> _WORK INSTRUCTIONS_: All the lines below need to be output exactly, apart from any images.

Records from a dataset:

▼

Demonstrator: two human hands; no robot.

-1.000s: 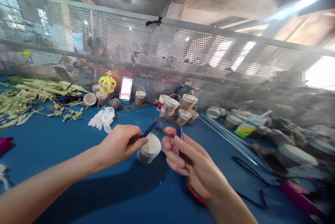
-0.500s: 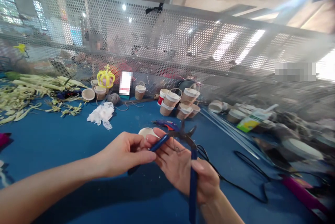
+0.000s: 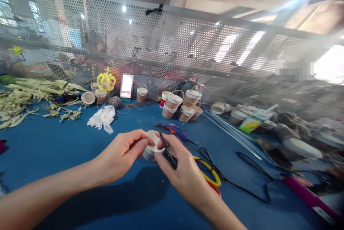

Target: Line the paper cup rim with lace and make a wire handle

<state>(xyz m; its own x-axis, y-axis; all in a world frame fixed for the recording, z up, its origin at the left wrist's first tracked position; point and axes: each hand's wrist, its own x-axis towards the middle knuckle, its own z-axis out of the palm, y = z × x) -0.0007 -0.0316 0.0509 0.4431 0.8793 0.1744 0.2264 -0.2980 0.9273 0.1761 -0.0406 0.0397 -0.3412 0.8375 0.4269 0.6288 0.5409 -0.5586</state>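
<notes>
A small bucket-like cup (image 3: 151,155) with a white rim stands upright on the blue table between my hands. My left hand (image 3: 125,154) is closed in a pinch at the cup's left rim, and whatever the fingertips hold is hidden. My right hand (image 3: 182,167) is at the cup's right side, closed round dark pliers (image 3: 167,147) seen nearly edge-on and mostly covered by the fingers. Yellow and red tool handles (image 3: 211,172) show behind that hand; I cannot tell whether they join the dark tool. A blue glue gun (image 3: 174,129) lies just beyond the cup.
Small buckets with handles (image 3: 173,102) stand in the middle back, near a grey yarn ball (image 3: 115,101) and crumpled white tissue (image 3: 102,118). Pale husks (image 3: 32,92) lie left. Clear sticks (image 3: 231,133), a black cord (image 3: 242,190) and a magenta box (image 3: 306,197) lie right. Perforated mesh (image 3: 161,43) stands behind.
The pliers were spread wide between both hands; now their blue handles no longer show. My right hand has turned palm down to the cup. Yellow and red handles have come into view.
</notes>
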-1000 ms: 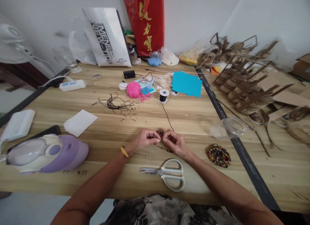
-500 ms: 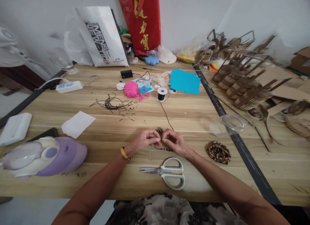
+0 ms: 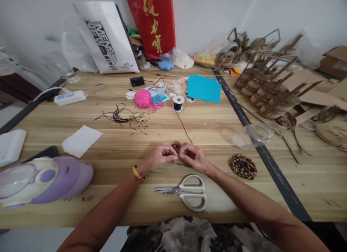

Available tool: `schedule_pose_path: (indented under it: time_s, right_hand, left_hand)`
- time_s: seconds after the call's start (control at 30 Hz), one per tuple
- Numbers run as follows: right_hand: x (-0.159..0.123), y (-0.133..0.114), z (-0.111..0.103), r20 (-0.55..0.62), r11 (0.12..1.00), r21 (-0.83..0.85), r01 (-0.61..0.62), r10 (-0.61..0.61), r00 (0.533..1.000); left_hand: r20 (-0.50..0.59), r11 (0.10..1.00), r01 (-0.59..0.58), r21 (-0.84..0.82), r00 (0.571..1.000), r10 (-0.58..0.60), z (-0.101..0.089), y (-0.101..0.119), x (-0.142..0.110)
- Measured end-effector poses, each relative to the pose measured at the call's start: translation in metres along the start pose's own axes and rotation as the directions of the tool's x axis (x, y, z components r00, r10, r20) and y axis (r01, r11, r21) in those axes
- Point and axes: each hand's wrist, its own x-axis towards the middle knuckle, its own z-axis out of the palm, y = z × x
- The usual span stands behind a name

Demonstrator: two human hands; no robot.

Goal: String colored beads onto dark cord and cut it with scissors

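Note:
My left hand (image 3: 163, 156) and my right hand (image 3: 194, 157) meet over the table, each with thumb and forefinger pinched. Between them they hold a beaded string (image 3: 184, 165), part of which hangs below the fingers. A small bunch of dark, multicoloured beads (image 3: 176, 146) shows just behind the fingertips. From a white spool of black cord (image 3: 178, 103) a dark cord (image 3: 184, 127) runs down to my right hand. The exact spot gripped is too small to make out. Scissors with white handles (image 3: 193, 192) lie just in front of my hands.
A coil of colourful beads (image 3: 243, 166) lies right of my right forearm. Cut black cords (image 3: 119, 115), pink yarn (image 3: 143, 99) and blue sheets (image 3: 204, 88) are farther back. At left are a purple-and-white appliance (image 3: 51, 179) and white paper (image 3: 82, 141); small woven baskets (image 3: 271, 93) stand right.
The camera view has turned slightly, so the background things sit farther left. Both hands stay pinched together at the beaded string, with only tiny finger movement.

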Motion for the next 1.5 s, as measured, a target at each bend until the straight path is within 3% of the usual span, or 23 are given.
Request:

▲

> _RESPONSE AREA_:
Demonstrator: two human hands; no robot.

-1.000s: 
-0.500s: 
+0.000s: 

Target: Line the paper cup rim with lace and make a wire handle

<state>(xyz m; its own x-axis, y-axis; all in a world frame fixed for the recording, z up, its origin at the left wrist's first tracked position; point and axes: each hand's wrist, its own x-axis towards the middle knuckle, its own z-axis out of the palm, y = z × x) -0.0007 -0.0316 0.0509 0.4431 0.8793 0.1744 0.2264 -0.2980 0.9273 0.1761 -0.0406 0.0397 -0.3412 0.8375 0.4269 0.6288 0.5409 -0.5586</state>
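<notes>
A small bucket-like cup (image 3: 151,155) with a white rim stands upright on the blue table between my hands. My left hand (image 3: 125,154) is closed in a pinch at the cup's left rim, and whatever the fingertips hold is hidden. My right hand (image 3: 182,167) is at the cup's right side, closed round dark pliers (image 3: 167,147) seen nearly edge-on and mostly covered by the fingers. Yellow and red tool handles (image 3: 211,172) show behind that hand; I cannot tell whether they join the dark tool. A blue glue gun (image 3: 174,129) lies just beyond the cup.
Small buckets with handles (image 3: 173,102) stand in the middle back, near a grey yarn ball (image 3: 115,101) and crumpled white tissue (image 3: 102,118). Pale husks (image 3: 32,92) lie left. Clear sticks (image 3: 231,133), a black cord (image 3: 242,190) and a magenta box (image 3: 306,197) lie right. Perforated mesh (image 3: 161,43) stands behind.
The pliers were spread wide between both hands; now their blue handles no longer show. My right hand has turned palm down to the cup. Yellow and red handles have come into view.
</notes>
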-1000 ms: 
-500 ms: 
+0 ms: 

Available tool: `schedule_pose_path: (indented under it: time_s, right_hand, left_hand)`
- time_s: seconds after the call's start (control at 30 Hz), one per tuple
- Numbers run as follows: right_hand: x (-0.159..0.123), y (-0.133..0.114), z (-0.111..0.103), r20 (-0.55..0.62), r11 (0.12..1.00), r21 (-0.83..0.85), r01 (-0.61..0.62), r10 (-0.61..0.61), r00 (0.533..1.000); left_hand: r20 (-0.50..0.59), r11 (0.10..1.00), r01 (-0.59..0.58), r21 (-0.84..0.82), r00 (0.571..1.000), r10 (-0.58..0.60), z (-0.101..0.089), y (-0.101..0.119), x (-0.142..0.110)
- Measured end-effector poses, each relative to the pose measured at the call's start: translation in metres along the start pose's own axes and rotation as the directions of the tool's x axis (x, y, z components r00, r10, r20) and y axis (r01, r11, r21) in those axes
- Point and axes: each hand's wrist, its own x-axis towards the middle knuckle, its own z-axis out of the palm, y = z × x
- The usual span stands behind a name

Demonstrator: two human hands; no robot.

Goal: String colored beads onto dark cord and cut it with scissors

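Note:
My left hand (image 3: 163, 156) and my right hand (image 3: 194, 157) meet over the table, each with thumb and forefinger pinched. Between them they hold a beaded string (image 3: 184, 165), part of which hangs below the fingers. A small bunch of dark, multicoloured beads (image 3: 176, 146) shows just behind the fingertips. From a white spool of black cord (image 3: 178, 103) a dark cord (image 3: 184, 127) runs down to my right hand. The exact spot gripped is too small to make out. Scissors with white handles (image 3: 193, 192) lie just in front of my hands.
A coil of colourful beads (image 3: 243, 166) lies right of my right forearm. Cut black cords (image 3: 119, 115), pink yarn (image 3: 143, 99) and blue sheets (image 3: 204, 88) are farther back. At left are a purple-and-white appliance (image 3: 51, 179) and white paper (image 3: 82, 141); small woven baskets (image 3: 271, 93) stand right.
The camera view has turned slightly, so the background things sit farther left. Both hands stay pinched together at the beaded string, with only tiny finger movement.
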
Motion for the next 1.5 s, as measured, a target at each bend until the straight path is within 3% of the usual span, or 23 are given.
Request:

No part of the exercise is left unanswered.